Linking 91 inflammatory cytokines to testicular cancer through metabolites: An exploratory two-step Mendelian randomization study.

作者信息

Wang Xian-Xue, Zhu Ke-Fei

机构信息

School of Basic Medical Sciences, Harbin Medical University, Harbin, Heilongjiang, P.R. China.

出版信息

Medicine (Baltimore). 2025 Jul 11;104(28):e42883. doi: 10.1097/MD.0000000000042883.

Abstract

Testicular cancer (TC) is one of the most common malignancies among men aged 15 to 35 and exhibits an increasing global incidence.

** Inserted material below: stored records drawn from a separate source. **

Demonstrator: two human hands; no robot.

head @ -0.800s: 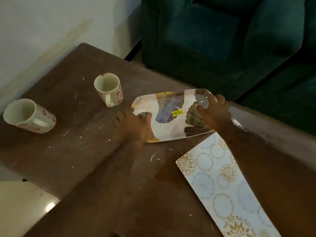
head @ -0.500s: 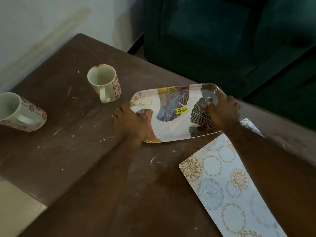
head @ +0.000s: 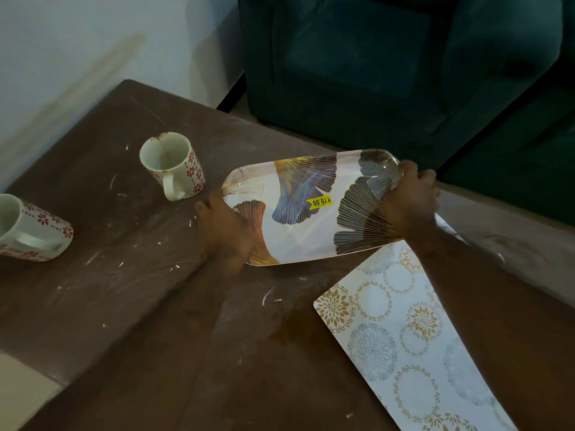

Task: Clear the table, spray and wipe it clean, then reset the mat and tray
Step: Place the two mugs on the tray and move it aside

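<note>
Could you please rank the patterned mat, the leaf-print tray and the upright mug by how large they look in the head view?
1. White mat with circular floral patterns, partly cut off and nearest the camera.
2. Leaf-print rectangular tray.
3. Upright white mug with red flowers.

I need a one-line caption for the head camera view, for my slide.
Both hands, left hand and right hand, grip the ends of a leaf-patterned tray on a dusty brown table, beside two mugs and a mat.

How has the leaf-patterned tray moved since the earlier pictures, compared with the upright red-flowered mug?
Yes. The leaf-patterned tray is now tilted, its right end lifted by the right hand; its left end stays close beside the upright red-flowered mug.
</note>
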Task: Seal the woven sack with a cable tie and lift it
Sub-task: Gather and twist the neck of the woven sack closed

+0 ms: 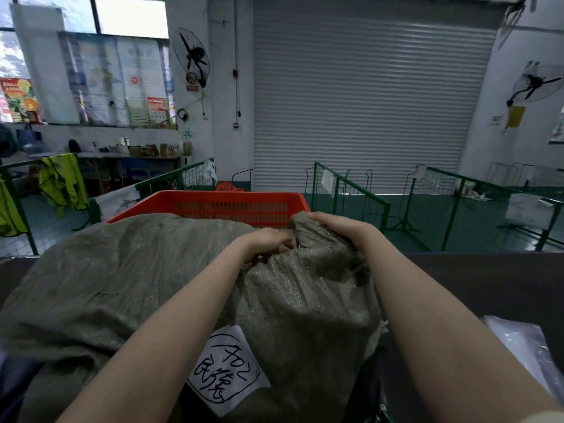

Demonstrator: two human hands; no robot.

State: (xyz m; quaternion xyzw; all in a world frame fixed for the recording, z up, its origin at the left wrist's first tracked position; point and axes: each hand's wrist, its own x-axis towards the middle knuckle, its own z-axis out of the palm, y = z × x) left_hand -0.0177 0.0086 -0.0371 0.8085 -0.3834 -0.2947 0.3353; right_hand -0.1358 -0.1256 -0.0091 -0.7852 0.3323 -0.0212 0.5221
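Note:
A grey-green woven sack (305,300) fills the foreground, bulging and upright, with a white handwritten label (227,369) on its near side. Its mouth is bunched into a neck (305,228) at the top. My left hand (268,242) clutches the fabric just left of the neck. My right hand (338,225) is closed around the neck from the right. No cable tie shows in this view. More of the same grey-green fabric (100,276) lies crumpled to the left.
A red plastic crate (222,204) stands right behind the sack. Green wire fences (351,190) line aisles left and right on a green floor. A dark table edge (476,279) runs at right with a clear plastic bag (525,346). A roller shutter closes the far wall.

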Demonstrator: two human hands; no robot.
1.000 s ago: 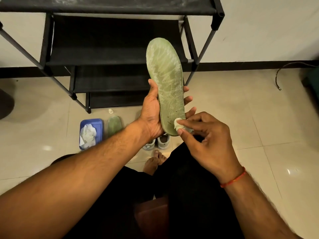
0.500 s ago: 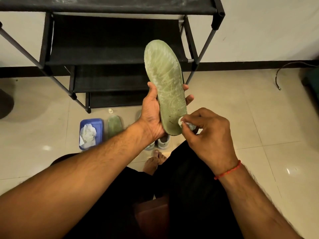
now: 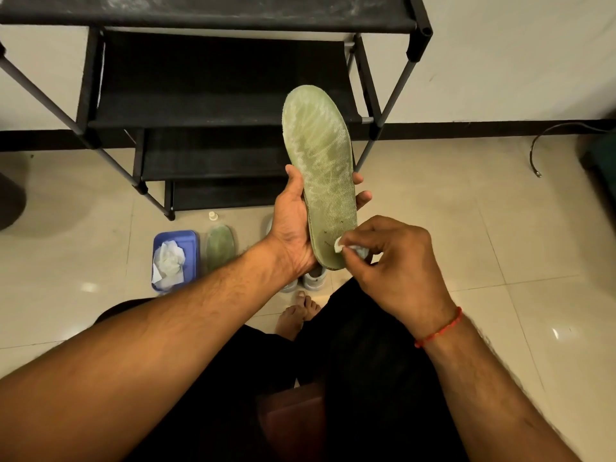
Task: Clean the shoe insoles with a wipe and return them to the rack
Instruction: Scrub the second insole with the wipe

While some genetic risks are known, nongenetic factors like chronic inflammation and metabolic dysregulation might account for over half of its susceptibility. Research on TC's inflammatory regulation is limited, and traditional studies cannot clearly distinguish causal effects. The key is to clarify the causal link between 91 inflammatory cytokines and TC and explore the mediating role of 1400 metabolites. A two-step Mendelian randomization (MR) study used large-scale genome-wide association datasets. In step 1, a two-sample MR and reverse MR analyzed the cytokine-cancer relationship. Step 2 evaluated metabolites' mediating role. R software packages with multiple methods (inverse variance weighted as the main, others as supportive) were used, along with sensitivity analyses. Six cytokines had causal associations with TC. Interleukin-7 (odds ratios [OR] = 1.88, P = .022), interleukin-2 receptor subunit beta (OR = 1.63, P = .017), and interleukin-5 (OR = 1.56, P = .039) were positively associated with TC risk, while tumor necrosis factor ligand superfamily member 14 (OR = 0.65, P = .023), programmed cell death 1 ligand 1 (OR = 0.58, P = .017), and interleukin-24 (OR = 0.48, P = .023) showed protective effects. Additionally, 53 metabolites were linked to the cancer, and 6 mediated the relationship between 2 cytokines and TC. The study found 6 cytokine-cancer causal links and 6 mediating relationships. Studying metabolites and cytokines offers a new way to understand TC pathogenesis.

摘要

睾丸癌(TC)是15至35岁男性中最常见的恶性肿瘤之一,且全球发病率呈上升趋势。虽然已知一些遗传风险,但慢性炎症和代谢失调等非遗传因素可能占其易感性的一半以上。关于TC炎症调节的研究有限,传统研究无法明确区分因果效应。关键在于阐明91种炎性细胞因子与TC之间的因果联系,并探索1400种代谢物的中介作用。一项两步孟德尔随机化(MR)研究使用了大规模全基因组关联数据集。在第一步中,进行两样本MR和反向MR分析细胞因子与癌症的关系。第二步评估代谢物的中介作用。使用了具有多种方法的R软件包(以逆方差加权为主,其他方法作为支持),并进行了敏感性分析。六种细胞因子与TC存在因果关联。白细胞介素-7(优势比[OR]=1.88,P=0.022)、白细胞介素-2受体亚基β(OR=1.63,P=0.017)和白细胞介素-5(OR=1.56,P=0.039)与TC风险呈正相关,而肿瘤坏死因子配体超家族成员14(OR=0.65,P=0.023)、程序性细胞死亡1配体1(OR=0.58,P=0.017)和白细胞介素-24(OR=0.48,P=0.023)显示出保护作用。此外,53种代谢物与癌症有关,6种代谢物介导了2种细胞因子与TC之间的关系。该研究发现了6种细胞因子与癌症的因果联系和6种中介关系。研究代谢物和细胞因子为理解TC发病机制提供了一种新方法。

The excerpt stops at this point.